## Work order
Find all lines in the records that include the word "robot", and copy them out.

## Data extract
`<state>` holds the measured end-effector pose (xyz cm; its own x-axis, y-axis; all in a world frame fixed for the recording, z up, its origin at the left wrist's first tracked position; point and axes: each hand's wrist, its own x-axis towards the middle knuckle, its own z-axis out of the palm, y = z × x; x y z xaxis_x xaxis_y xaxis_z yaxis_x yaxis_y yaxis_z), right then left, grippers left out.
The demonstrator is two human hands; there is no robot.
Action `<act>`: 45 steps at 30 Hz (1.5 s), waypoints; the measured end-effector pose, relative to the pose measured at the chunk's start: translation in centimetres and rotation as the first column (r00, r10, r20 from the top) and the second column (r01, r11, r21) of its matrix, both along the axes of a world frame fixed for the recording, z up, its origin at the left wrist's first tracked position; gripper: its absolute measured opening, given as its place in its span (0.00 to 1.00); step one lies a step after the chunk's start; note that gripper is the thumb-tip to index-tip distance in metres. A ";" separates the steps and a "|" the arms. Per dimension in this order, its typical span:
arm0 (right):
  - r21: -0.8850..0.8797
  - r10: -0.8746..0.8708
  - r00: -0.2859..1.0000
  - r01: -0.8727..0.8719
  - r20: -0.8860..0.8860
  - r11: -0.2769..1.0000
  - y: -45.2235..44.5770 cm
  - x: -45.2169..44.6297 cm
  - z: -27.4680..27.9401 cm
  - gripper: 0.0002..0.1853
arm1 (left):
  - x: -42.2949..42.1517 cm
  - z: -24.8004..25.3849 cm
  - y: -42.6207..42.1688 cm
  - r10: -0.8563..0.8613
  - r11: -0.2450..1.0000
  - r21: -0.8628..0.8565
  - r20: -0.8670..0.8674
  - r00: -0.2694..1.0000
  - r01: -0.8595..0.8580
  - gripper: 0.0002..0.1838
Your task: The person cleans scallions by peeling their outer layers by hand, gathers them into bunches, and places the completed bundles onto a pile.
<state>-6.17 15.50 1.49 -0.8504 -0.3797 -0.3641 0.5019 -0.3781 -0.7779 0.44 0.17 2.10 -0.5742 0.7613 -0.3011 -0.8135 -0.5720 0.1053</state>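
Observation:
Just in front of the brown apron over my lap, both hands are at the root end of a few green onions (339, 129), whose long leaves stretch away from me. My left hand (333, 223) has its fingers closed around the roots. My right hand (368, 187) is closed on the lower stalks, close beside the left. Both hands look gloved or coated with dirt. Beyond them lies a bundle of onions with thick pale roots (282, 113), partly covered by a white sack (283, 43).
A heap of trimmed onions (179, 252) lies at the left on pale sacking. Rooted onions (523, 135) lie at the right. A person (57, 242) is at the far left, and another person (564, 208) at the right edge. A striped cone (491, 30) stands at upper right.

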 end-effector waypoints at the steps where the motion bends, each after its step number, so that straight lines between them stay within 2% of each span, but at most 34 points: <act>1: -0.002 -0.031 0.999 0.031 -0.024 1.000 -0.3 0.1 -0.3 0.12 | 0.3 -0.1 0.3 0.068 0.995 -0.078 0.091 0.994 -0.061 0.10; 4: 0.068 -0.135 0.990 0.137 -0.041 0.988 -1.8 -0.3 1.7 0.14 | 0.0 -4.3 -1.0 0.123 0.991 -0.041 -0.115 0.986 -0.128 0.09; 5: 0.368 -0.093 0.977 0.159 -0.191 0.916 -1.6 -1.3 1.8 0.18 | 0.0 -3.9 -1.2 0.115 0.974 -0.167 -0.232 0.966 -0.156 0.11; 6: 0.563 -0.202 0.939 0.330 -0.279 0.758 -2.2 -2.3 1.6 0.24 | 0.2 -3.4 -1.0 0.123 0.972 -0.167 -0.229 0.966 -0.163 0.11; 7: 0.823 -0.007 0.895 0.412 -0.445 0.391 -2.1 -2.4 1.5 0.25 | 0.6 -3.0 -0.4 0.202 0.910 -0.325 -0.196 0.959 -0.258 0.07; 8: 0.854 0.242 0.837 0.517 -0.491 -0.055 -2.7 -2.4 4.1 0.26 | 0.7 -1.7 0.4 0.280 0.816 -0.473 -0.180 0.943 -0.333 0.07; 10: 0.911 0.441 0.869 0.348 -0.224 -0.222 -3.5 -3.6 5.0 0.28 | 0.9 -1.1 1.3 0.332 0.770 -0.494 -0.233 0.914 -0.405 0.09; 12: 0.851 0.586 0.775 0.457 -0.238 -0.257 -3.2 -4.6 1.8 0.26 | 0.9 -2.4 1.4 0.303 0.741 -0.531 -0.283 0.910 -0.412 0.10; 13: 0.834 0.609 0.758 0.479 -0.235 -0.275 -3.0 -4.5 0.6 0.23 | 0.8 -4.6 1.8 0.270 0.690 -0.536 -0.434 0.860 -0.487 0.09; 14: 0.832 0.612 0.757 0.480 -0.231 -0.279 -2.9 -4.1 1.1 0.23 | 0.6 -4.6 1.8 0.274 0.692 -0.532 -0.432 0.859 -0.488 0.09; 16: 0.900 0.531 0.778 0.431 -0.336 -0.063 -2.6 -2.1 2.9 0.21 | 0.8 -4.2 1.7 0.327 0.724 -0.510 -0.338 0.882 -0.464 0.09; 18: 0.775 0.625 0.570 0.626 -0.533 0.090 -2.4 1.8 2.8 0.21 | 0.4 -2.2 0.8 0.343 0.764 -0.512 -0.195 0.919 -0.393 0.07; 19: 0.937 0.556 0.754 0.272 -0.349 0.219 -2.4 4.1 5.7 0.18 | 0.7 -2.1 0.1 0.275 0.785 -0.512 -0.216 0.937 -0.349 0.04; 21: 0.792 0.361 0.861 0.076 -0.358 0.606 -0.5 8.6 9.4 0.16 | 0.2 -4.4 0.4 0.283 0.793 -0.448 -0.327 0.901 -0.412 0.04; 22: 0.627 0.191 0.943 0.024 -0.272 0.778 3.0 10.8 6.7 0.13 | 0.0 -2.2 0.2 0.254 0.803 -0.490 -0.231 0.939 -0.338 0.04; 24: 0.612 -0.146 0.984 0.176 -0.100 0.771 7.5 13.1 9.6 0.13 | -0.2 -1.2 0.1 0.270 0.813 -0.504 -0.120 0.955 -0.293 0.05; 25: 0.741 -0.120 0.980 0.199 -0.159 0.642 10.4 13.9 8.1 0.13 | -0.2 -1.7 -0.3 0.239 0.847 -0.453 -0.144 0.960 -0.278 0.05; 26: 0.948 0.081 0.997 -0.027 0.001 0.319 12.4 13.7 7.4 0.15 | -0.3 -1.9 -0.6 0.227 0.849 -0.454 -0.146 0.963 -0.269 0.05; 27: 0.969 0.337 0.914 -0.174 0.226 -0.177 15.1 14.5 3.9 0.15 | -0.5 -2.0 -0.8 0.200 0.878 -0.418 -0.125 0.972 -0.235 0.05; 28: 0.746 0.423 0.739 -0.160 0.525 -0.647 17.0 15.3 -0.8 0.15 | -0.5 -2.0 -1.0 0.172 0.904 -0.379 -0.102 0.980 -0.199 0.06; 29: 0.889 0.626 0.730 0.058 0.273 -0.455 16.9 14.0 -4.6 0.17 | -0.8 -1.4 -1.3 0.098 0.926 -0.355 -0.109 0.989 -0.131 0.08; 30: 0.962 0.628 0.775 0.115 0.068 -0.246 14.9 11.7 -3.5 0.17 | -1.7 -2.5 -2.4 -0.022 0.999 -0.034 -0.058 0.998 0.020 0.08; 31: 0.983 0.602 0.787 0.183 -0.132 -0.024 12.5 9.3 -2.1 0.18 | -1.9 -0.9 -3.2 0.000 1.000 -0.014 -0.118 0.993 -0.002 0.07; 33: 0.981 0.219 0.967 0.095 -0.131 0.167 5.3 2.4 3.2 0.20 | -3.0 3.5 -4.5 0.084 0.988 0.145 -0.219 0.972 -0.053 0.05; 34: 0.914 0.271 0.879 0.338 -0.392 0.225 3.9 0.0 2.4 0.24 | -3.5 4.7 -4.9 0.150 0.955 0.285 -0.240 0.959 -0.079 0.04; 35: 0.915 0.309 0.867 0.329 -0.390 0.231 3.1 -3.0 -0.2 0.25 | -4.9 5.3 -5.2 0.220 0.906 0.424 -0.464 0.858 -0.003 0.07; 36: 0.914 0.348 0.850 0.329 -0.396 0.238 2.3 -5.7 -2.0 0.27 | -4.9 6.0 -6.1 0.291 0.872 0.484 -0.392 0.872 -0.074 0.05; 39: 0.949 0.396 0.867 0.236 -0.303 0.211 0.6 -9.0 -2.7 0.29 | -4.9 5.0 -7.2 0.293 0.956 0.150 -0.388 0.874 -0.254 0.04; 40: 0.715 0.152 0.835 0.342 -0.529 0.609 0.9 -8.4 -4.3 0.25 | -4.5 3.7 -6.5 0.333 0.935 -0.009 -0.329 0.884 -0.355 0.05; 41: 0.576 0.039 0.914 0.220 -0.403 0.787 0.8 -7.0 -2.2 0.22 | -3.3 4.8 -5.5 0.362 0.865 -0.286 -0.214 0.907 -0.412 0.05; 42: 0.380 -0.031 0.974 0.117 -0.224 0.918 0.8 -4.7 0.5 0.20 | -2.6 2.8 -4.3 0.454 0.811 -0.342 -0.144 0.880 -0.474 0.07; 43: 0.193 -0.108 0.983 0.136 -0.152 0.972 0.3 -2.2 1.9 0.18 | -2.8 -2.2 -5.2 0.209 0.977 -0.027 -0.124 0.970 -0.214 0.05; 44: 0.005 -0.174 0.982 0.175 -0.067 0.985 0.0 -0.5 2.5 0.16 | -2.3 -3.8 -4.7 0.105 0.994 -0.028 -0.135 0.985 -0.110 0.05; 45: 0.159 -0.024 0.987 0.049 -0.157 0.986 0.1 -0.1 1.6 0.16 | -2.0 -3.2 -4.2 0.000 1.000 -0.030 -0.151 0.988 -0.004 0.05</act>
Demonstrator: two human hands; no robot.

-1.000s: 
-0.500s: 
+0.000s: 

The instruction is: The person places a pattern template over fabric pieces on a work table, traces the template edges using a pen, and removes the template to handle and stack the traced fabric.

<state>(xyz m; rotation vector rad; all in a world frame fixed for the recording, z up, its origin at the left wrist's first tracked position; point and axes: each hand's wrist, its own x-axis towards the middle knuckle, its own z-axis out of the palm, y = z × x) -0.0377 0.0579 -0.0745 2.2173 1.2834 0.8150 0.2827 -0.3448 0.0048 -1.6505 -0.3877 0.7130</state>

## Expected answer
The demonstrator is two human hands; there is no robot.
Demonstrator: two human hands; no robot.

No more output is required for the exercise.